■ Directions for this task
Copy out every line of the records in which "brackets" can be found.

■ Records shown
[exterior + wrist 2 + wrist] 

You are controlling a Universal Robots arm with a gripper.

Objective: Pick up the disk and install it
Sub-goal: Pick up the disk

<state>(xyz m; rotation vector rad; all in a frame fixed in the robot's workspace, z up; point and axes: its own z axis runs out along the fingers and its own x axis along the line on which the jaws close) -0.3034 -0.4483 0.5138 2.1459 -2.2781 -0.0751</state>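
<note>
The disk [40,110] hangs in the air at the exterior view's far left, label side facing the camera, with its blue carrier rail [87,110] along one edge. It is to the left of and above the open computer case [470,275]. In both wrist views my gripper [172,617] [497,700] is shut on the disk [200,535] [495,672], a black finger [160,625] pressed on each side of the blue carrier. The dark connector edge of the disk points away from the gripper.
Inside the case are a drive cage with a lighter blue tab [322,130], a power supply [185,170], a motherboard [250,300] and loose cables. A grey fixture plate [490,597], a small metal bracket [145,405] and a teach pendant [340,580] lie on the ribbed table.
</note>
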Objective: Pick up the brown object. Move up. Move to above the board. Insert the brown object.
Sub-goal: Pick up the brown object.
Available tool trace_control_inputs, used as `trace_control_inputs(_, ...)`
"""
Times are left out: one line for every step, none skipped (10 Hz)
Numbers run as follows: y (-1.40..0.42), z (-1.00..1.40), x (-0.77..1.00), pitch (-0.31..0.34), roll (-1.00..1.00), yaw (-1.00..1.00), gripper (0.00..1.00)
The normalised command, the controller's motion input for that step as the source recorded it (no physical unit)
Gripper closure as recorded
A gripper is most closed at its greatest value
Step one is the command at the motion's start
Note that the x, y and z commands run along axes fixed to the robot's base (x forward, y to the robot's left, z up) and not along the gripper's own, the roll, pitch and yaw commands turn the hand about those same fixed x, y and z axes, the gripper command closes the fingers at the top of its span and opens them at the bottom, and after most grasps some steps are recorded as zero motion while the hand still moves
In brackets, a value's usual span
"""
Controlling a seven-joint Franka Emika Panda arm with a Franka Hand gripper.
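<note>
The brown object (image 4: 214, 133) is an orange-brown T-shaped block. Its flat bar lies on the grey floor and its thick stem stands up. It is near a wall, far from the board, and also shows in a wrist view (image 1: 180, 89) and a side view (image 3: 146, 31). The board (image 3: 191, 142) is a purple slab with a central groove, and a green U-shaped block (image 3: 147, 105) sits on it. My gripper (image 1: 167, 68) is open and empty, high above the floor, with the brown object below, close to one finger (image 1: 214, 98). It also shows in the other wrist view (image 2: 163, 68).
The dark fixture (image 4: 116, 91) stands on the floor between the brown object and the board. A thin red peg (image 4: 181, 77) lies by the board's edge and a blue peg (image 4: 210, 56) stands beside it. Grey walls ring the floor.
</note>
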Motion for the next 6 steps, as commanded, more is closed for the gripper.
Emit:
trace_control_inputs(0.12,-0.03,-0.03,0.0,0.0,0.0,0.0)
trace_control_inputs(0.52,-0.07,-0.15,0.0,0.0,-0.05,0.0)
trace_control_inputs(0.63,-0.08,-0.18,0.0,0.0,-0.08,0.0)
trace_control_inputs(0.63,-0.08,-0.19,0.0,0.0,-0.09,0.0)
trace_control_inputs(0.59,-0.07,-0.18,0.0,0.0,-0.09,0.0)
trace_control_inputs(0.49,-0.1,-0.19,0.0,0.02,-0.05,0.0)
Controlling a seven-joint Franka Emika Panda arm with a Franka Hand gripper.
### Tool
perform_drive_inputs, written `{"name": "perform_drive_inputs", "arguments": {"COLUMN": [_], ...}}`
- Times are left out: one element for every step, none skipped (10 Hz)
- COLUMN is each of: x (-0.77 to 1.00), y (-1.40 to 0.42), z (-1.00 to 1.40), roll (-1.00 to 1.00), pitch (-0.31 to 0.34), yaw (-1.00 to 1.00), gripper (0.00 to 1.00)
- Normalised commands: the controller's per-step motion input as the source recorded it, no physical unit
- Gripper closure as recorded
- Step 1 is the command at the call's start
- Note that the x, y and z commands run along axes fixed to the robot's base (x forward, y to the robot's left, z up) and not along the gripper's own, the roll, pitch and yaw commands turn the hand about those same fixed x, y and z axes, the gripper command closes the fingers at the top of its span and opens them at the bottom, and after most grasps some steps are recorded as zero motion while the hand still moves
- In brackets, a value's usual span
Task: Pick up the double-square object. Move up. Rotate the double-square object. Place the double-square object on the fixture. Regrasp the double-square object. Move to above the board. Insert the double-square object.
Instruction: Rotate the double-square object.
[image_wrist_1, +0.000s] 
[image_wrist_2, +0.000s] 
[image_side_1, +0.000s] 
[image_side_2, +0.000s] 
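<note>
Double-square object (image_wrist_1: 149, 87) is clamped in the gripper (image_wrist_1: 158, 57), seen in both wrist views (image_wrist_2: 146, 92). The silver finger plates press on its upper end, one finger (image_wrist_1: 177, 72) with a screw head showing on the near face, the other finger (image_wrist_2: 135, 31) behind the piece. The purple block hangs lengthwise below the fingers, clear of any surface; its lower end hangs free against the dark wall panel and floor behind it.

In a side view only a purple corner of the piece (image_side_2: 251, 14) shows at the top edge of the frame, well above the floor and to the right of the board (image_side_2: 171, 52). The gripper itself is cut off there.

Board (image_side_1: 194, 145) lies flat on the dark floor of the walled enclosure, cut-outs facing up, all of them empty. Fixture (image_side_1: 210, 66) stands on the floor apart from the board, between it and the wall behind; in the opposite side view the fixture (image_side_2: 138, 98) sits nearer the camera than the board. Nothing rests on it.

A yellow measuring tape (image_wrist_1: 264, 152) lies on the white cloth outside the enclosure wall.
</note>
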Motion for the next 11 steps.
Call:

■ Written response
In brackets, a value's usual span
- In brackets, a value's usual span

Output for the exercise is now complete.